Lord Edward FitzGerald
It was the favourite place of residence of Lord Edward FitzGerald, a prominent commander of the United Irishmen. He was Emily’s son and had spent much of his childhood here. Emily was fearful for her children’s health, so they spent most of their time in Blackrock and were educated there. Emily was a strong devotee of Jean-Jacques Rousseau’s Emile, which preached the importance of practical lessons from the real world rather than rigid book learning. Emily decided that Blackrock would be the perfect place to practice the Rousseau ideals of education on her children. The Duchess, who was no stranger to extravagance, invited Rousseau himself to Frescati to be her children’s tutor. He declined, so Emily hired a Scottish tutor instead. The tutor, named William Ogilvie, was told to bring Emile to life in Blackrock. She later shocked and scandalised her family by marrying Ogilvie six weeks after her husband’s death. Lord Edward married his wife Pamela in Tournai in December 1792. After spending some time in Hamburg, the couple came to Frescati in 1793. The couple rarely had a permanent home during their time together, due to Lord Edward FitzGerald’s involvement with the United Irishmen. Pamela, widely believed to be the illegitimate daughter of Duke of Orleans, seems to have been a mysterious and complicated character. She was described as “elegant and engaging in the highest degree” and of “judicious taste in her remarks and curiosities”. She never lost confidence in her husband all through the feverish events, which took place one after the other. At the time, Britain was very wary of the wave of events in France. For this reason, Lord Edward’s family wished her connections with the Orléans family to be kept secret. Frescati House served as the venue for some of the key United Irishmen meetings. Thomas Paine, the author of The Rights of Man visited Lord Edward in Frescati House. Lord Cloncurry, who lived nearby in Maretimo, was also a frequent visitor to the house. This is a passage from a letter FitzGerald wrote to his mother in 1793:
Wife and I are come to settle here. We came last night, got up to a delightful spring day, and we are now enjoying the little book room, with the windows open, hearing the birds sing, and the place looking beautiful. The plants in the passage are just watered: and with the passage door open the room smells like a greenhouse. Pamela has dressed four beautiful flower-pots, and is now working at her frame, while I write to my dearest mother; and upon the two little stands are six pots of fine auriculas, and I am sitting in a bay window with all those pleasant feelings which the fine weather, the pretty place, the singing birds, the pretty wife and Frescati give me.

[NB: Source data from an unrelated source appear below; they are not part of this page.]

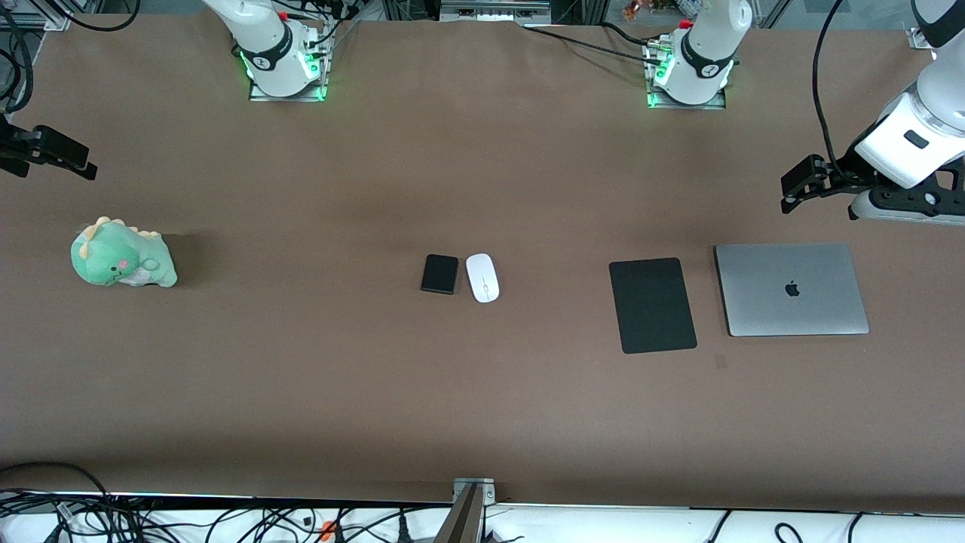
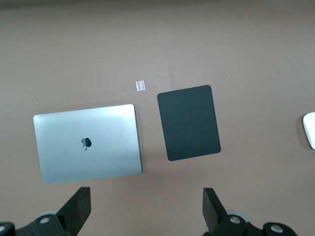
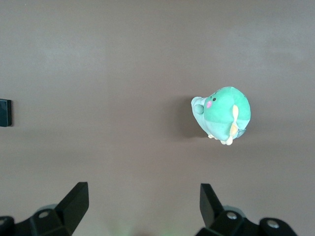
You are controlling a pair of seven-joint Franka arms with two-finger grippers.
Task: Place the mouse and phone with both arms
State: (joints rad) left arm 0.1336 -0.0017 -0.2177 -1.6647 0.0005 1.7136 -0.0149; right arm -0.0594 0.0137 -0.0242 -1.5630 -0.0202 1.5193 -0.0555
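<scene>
Mouse (image 1: 482, 277) and phone (image 1: 439, 274) lie side by side mid-bench, just apart, phone toward the right arm's end. Neither is held.

Left gripper (image 1: 801, 185) hangs released, fingers spread, over bare bench beside the laptop (image 1: 791, 289), at the left arm's end. Right gripper (image 3: 142, 209) also released, fingers wide, up over the right arm's end near the green plush dinosaur (image 1: 123, 254). Both well apart from their targets.

Mouse pad (image 1: 653, 305) sits between mouse and laptop, just beside the laptop.

Risks, as I judge them:
- The two items lie so close that a finger coming down on one could nudge the other.
- Both arms converging mid-bench could clash.
- Glossy mouse shell may slip in a pinch.
- Phone and pad are both black; mixing them up is possible.

Markings: Apple logo on laptop lid; no readable text elsewhere.
</scene>
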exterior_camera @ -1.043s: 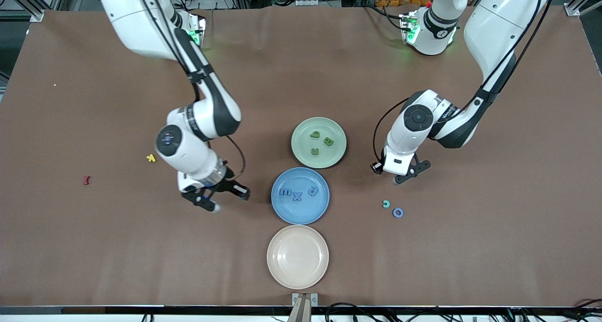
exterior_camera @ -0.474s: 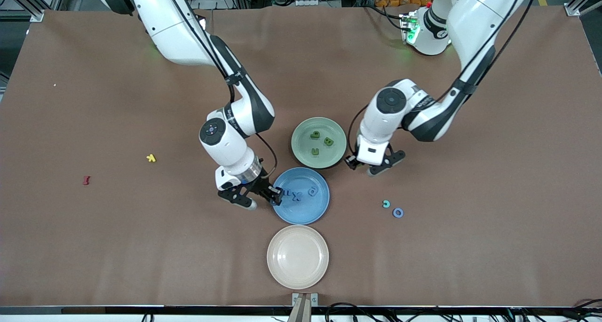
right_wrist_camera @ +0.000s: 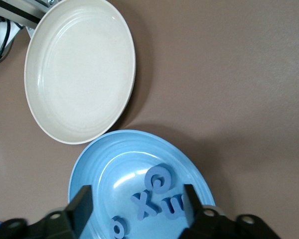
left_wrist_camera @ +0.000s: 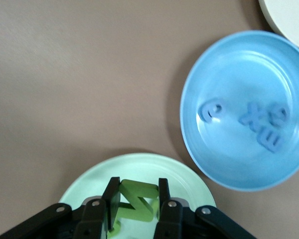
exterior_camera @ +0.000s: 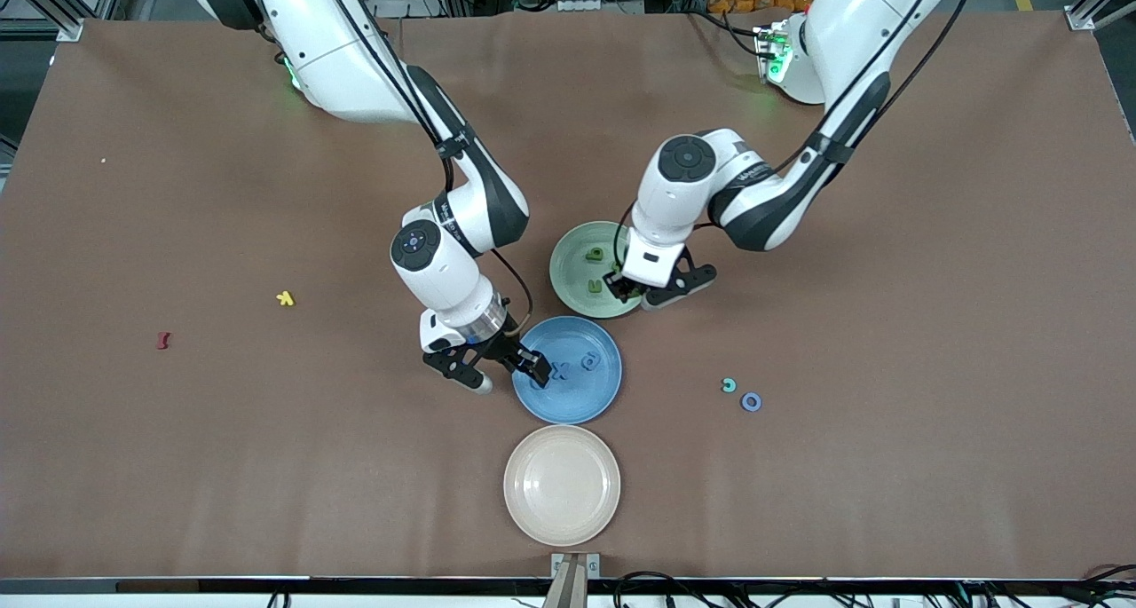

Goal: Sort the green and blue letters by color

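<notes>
"Scanning the matte brown worktop [exterior_camera: 177, 466], what gets cut off?"

"Both white arms run out past the top edge of the front view. The smooth round cream plate [exterior_camera: 562, 501], nearest the front camera, shows whole. The glossy round blue plate [exterior_camera: 577, 404] lies just beside it, one step farther from the camera. The pale green round plate [exterior_camera: 564, 266], farther again, is partly covered by the left arm's wrist."

"And the end effectors?"

"The left end effector [exterior_camera: 639, 290] hangs over the green plate with its black fingers pinched on a flat olive-green N [left_wrist_camera: 137, 199]. Its wrist view cuts off the bottom of that letter. The right end effector [exterior_camera: 508, 377] is over the blue plate's rim, at the right arm's end of it, jaws spread wide and empty."

"The other letters?"

"Four flat mid-blue ones lie in the blue plate: E [left_wrist_camera: 269, 139], X [left_wrist_camera: 251, 114], c [left_wrist_camera: 278, 114] and a [left_wrist_camera: 209, 109]. From the front, a finger hides two of them. An olive-green q [exterior_camera: 595, 255] and u [exterior_camera: 593, 285] lie in the green plate."

"Strays?"

"A yellow k [exterior_camera: 285, 298] and a dark red letter [exterior_camera: 162, 340] lie toward the right arm's end. A teal c [exterior_camera: 729, 384] and a pale periwinkle ring [exterior_camera: 751, 401] lie toward the left arm's end."
</notes>
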Tool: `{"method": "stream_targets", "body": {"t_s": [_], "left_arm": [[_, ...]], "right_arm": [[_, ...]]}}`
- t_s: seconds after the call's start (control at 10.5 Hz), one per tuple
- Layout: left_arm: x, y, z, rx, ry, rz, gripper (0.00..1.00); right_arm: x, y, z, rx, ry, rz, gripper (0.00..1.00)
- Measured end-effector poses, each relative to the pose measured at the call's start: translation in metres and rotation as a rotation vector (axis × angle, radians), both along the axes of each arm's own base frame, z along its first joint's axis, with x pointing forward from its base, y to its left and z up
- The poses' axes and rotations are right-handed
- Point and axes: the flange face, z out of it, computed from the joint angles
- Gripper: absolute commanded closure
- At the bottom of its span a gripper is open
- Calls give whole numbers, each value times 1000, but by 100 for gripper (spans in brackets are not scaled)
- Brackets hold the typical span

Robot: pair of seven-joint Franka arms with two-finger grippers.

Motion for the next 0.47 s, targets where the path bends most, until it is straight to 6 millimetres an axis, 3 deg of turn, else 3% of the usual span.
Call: {"method": "stream_targets", "body": {"t_s": [0.09,0.28,0.47], "left_arm": [[-9,-11,-1,-1,2,-20,0],[-26,-27,-8,14,19,-57,0],[-36,-28,-19,80,61,-68,0]], "right_arm": [[1,-3,-2,-12,6,6,0],[9,-20,-7,-54,19,51,0],[26,-57,-12,-104,32,118,0]]}}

When he returned to the house in 1797, he wrote:
I can’t tell you how pleased I was to see this place again. In a moment one goes over the years; every shrub, every turn, every peep of the house has a little history in it. The weather is delightful and the place looks beautiful. The trees are all so grown and there a thousand pretty sheltered spots, which near the sea in this season is very pleasant. The birds sing, the flowers blow, and make me for moments forget the world and all the villainy and tyranny going on in it.
It was as a direct result of a crucial meeting at Frescati on 24 February 1798, that Fitzgerald’s revolutionary plans were betrayed by Thomas Reynolds. By March 1798, the United Irishmen had been infiltrated by spies. At this time, members of the Leinster committee were arrested. Lord Edward Fitzgerald escaped and went on the run. However an informer, attracted by the £1000 reward, was responsible for Fitzgerald’s arrest in Dublin's Thomas Street on the 19 May. He shot one of his attackers, in his attempt to escape, but he received a gunshot wound in the process. He died later from his untreated injuries in Newgate Prison on the 4 June. Frescati’s greatest historic attraction lies in its association with this popular Irish hero.